Only one mutation – G95E – was observed in one genotype 4v sample. However, this mutation has not been well characterized or associated with altering viral fitness or drug sensitivity. Most reported mutation analyses have been conducted on genotype 1 strains [20]. Therefore, more longitudinal studies in mutation analysis based on other genotypes, such as 4 and 5, are warranted, as mutations differ by genotype.
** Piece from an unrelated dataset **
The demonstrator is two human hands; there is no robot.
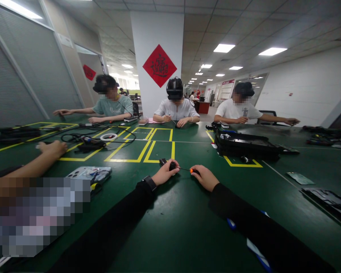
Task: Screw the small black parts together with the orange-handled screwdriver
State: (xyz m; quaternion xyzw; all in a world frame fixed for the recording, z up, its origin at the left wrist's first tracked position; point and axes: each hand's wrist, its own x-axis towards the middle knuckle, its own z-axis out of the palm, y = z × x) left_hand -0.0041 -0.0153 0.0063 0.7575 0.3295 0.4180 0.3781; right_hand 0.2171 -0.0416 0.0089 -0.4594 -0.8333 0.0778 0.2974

A major limitation of the study was the modest population size evaluated and the low amplification success rate; therefore, there was a limited number of positive samples available for analysis. Furthermore, as no HCV antigen enzyme-linked immunosorbent assay (ELISA) was conducted due to low sample volumes, the low amplification rate may reflect a low proportion of current HCV infections versus seropositive but resolved infections. The low amplification rate may also be due to multiple freeze-thaw cycles for sample use in other studies prior to the current analysis. The cross-sectional nature of this study made following up on the patients with HCC-risk factors impossible. Therefore, we could not observe the oncogenic effect of the reported mutations in genotype 5 patients.

Conclusion

In summary, genotypes 5a and 4v are the circulating genotypes in Botswana. The mutations observed in this study confer resistance to the SOC, and, as per WHO recommendations, there is a need to introduce DAAs as the new SOC for Botswana in order to achieve elimination of HCV by 2030. The DAAs for Botswana HCV patients should include Ledipasvir, Daclatasvir and Sofosbuvir. A longitudinal study with a larger representative population is warranted to develop more understanding of the HCV epidemiology in Botswana.